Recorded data
———
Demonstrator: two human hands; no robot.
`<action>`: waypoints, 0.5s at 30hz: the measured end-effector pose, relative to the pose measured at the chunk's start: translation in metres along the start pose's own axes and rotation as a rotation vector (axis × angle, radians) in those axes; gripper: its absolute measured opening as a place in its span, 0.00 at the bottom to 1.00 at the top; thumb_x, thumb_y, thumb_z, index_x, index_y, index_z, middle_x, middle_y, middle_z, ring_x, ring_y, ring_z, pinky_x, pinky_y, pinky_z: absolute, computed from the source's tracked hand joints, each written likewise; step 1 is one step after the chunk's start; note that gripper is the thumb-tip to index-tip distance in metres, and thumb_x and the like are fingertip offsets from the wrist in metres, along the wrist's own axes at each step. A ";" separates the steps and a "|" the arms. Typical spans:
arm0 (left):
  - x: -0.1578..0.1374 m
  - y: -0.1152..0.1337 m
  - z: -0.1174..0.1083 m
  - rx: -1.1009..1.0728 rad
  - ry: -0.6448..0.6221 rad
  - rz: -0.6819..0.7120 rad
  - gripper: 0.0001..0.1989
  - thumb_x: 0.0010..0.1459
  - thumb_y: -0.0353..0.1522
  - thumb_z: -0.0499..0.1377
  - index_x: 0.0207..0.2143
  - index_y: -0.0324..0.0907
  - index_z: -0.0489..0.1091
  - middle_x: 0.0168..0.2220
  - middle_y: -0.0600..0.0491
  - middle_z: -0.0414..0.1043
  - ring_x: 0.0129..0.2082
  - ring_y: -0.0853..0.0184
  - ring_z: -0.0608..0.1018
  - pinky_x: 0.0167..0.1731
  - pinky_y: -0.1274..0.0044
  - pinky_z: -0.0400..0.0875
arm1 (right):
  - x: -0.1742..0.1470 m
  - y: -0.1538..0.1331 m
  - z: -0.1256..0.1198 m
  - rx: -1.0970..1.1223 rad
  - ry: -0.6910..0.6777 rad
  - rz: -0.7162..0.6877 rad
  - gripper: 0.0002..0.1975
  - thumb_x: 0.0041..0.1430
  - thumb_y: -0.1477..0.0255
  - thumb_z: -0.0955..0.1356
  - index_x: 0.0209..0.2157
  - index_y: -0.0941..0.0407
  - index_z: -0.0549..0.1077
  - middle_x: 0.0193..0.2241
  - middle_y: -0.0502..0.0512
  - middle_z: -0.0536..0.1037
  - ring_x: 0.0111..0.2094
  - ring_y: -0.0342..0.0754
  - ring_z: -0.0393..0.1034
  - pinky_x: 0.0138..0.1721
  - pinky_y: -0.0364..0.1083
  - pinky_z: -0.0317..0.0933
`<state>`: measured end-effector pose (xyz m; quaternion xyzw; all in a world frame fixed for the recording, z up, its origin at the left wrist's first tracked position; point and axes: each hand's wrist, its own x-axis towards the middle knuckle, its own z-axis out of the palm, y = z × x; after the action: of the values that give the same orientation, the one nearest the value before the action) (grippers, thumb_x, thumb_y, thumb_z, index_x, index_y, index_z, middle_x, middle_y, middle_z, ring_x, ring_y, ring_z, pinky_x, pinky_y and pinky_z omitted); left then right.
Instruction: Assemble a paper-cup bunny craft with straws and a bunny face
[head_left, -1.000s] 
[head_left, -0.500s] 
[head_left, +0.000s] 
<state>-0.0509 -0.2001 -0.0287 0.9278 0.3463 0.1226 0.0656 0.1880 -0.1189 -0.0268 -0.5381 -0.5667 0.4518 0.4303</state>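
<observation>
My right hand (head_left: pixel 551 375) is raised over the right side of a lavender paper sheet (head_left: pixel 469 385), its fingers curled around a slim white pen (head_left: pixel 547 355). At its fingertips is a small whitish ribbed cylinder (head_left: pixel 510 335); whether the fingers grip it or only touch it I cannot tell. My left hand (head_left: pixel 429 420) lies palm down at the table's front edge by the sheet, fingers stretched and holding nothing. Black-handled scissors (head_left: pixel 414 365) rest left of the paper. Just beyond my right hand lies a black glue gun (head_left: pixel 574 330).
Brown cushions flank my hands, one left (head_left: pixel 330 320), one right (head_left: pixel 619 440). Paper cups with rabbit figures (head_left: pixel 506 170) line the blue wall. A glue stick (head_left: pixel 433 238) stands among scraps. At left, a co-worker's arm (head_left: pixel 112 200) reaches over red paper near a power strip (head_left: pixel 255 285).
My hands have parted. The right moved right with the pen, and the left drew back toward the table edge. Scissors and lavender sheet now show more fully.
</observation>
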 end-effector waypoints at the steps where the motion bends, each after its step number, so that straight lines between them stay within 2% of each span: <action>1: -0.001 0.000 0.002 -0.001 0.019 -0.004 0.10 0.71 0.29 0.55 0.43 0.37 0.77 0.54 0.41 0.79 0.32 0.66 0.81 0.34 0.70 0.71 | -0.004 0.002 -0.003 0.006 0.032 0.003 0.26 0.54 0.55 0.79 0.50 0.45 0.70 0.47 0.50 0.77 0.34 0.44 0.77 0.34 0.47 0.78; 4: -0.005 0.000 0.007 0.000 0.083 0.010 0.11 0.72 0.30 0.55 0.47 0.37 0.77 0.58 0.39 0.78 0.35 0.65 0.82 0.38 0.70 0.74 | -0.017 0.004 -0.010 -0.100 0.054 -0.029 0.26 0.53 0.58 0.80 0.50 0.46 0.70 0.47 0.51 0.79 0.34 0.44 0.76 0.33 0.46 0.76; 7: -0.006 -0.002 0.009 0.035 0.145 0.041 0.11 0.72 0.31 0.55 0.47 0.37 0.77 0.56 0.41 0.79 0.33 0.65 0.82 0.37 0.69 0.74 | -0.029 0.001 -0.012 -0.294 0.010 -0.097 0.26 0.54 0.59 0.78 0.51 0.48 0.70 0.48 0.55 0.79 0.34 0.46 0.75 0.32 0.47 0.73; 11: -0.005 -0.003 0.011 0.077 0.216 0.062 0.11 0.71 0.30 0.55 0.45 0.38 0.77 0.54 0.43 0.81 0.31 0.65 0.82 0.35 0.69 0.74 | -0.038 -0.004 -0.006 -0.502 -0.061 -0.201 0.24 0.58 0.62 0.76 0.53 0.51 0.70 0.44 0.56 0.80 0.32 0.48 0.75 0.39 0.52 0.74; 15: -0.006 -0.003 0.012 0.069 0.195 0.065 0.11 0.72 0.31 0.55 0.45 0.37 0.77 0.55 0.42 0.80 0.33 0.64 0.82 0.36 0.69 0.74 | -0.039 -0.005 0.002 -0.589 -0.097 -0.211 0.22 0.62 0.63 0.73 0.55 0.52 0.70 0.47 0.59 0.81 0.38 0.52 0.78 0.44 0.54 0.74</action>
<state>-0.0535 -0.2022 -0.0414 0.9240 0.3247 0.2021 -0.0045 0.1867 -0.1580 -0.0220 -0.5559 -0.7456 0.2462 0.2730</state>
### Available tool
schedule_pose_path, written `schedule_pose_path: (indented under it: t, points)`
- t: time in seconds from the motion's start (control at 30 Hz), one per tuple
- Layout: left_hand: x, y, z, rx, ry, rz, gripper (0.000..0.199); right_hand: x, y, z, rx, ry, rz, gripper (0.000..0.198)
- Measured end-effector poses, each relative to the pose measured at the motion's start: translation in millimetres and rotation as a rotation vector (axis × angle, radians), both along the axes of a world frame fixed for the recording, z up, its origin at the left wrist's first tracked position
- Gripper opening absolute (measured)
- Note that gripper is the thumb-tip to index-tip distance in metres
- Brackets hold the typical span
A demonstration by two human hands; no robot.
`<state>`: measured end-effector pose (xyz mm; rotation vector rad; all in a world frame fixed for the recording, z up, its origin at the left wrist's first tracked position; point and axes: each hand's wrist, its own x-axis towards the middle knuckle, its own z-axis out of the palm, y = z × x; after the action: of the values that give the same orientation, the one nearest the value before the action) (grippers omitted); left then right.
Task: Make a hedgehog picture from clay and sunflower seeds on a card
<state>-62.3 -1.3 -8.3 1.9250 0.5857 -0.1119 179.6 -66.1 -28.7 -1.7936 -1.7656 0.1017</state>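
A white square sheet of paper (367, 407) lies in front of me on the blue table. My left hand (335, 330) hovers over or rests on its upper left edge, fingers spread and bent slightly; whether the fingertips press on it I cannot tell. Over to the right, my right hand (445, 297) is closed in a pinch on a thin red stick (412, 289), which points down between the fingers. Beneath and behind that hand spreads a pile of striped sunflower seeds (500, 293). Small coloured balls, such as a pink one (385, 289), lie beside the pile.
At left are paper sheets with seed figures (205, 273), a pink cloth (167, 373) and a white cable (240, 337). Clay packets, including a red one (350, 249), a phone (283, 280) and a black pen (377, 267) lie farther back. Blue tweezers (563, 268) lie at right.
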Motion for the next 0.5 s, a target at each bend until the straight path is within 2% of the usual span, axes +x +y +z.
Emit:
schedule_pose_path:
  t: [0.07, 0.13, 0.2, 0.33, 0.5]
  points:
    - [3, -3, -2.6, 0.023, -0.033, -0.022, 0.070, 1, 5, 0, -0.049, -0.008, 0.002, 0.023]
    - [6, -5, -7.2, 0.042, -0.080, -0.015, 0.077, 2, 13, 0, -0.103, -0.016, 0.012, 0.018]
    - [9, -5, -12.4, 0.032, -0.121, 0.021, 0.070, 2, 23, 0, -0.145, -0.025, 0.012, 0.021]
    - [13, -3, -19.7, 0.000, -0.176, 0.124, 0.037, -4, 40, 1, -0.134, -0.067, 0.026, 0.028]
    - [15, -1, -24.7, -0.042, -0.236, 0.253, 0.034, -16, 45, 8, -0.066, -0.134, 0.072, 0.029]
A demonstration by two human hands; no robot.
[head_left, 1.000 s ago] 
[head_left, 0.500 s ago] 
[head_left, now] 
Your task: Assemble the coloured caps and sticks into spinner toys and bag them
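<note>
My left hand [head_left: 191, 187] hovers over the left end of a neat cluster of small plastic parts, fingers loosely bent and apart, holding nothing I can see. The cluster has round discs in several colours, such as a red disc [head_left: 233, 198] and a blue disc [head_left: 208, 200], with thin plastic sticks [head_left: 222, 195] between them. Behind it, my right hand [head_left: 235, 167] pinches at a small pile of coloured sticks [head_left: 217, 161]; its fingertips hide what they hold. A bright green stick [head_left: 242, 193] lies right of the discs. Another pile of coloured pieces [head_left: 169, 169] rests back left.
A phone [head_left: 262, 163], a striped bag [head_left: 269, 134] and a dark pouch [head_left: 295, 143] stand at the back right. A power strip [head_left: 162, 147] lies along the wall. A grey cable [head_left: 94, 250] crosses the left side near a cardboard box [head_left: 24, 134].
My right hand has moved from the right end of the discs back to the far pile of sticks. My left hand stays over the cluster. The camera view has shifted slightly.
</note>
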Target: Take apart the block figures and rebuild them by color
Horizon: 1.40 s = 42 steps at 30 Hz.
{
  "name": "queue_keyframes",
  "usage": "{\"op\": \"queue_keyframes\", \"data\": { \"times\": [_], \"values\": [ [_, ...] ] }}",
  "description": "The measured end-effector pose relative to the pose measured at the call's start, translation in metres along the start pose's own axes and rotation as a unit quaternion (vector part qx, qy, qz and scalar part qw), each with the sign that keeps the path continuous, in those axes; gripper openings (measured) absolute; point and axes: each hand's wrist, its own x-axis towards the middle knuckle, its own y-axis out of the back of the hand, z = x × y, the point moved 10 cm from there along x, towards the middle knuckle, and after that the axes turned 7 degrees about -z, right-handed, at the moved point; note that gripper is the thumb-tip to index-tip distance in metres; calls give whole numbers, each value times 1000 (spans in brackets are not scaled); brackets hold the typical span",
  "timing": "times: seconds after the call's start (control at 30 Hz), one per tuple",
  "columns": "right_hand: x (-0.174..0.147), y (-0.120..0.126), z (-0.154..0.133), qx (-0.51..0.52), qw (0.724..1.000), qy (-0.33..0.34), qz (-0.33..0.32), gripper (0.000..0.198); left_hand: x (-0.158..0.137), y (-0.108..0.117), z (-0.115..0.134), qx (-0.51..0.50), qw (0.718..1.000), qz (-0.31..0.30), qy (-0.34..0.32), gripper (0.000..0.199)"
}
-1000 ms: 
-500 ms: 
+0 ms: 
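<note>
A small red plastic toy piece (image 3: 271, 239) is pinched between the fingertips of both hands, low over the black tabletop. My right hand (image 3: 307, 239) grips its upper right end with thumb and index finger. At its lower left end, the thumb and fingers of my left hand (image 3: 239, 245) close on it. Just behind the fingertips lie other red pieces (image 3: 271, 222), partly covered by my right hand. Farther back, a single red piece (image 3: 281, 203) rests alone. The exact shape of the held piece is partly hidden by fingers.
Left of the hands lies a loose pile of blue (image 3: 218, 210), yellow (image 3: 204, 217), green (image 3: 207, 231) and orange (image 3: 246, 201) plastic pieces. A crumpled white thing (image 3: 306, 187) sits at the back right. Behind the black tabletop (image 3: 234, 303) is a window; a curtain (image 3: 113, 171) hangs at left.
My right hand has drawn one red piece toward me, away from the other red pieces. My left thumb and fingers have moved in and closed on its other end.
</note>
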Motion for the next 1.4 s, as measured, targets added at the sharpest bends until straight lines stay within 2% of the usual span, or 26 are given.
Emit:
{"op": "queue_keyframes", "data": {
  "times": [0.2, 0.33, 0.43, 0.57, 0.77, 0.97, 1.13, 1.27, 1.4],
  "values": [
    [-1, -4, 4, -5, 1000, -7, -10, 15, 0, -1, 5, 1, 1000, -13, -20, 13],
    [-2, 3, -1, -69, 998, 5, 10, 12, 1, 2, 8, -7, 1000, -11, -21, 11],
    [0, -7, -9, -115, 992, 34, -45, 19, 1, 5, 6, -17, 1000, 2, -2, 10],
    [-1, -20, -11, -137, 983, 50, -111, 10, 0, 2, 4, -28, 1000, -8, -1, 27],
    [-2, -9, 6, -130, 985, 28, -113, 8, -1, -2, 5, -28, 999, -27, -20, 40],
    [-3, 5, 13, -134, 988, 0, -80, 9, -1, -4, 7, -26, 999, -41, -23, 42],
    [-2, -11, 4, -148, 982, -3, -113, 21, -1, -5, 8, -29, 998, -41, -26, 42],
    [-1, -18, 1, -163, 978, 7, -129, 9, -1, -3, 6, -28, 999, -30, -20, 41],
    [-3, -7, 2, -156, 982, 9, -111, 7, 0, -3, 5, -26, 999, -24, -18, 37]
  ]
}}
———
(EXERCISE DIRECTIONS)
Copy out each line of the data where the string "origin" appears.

(EXERCISE RESPONSE)
`<state>`: measured end-effector pose (xyz m; quaternion xyzw; all in a world frame fixed for the recording, z up, its origin at the left wrist's first tracked position; point and axes: each hand's wrist, its own x-axis towards the middle knuckle, its own z-axis out of the palm, y = z × x; after the action: of the values that give the same orientation, the one nearest the value before the action) (grippers, thumb_x, thumb_y, thumb_z, index_x, index_y, index_z, middle_x, middle_y, middle_z, ring_x, ring_y, ring_z, pinky_x, pinky_y and pinky_z omitted); left then right.
- Measured end-effector poses, each relative to the pose measured at the motion's start: translation in millimetres and rotation as a rotation vector (axis × angle, radians), both along the axes of a world frame fixed for the recording, z up, its origin at the left wrist's first tracked position
`<state>`: measured end-effector pose (xyz mm; rotation vector rad; all in a world frame fixed for the recording, z up, its origin at the left wrist's first tracked position; point and axes: each hand's wrist, its own x-axis towards the middle knuckle, its own z-axis out of the palm, y = z × x; after the action: of the values that give the same orientation, the one nearest the value before the action) (grippers omitted); left then right.

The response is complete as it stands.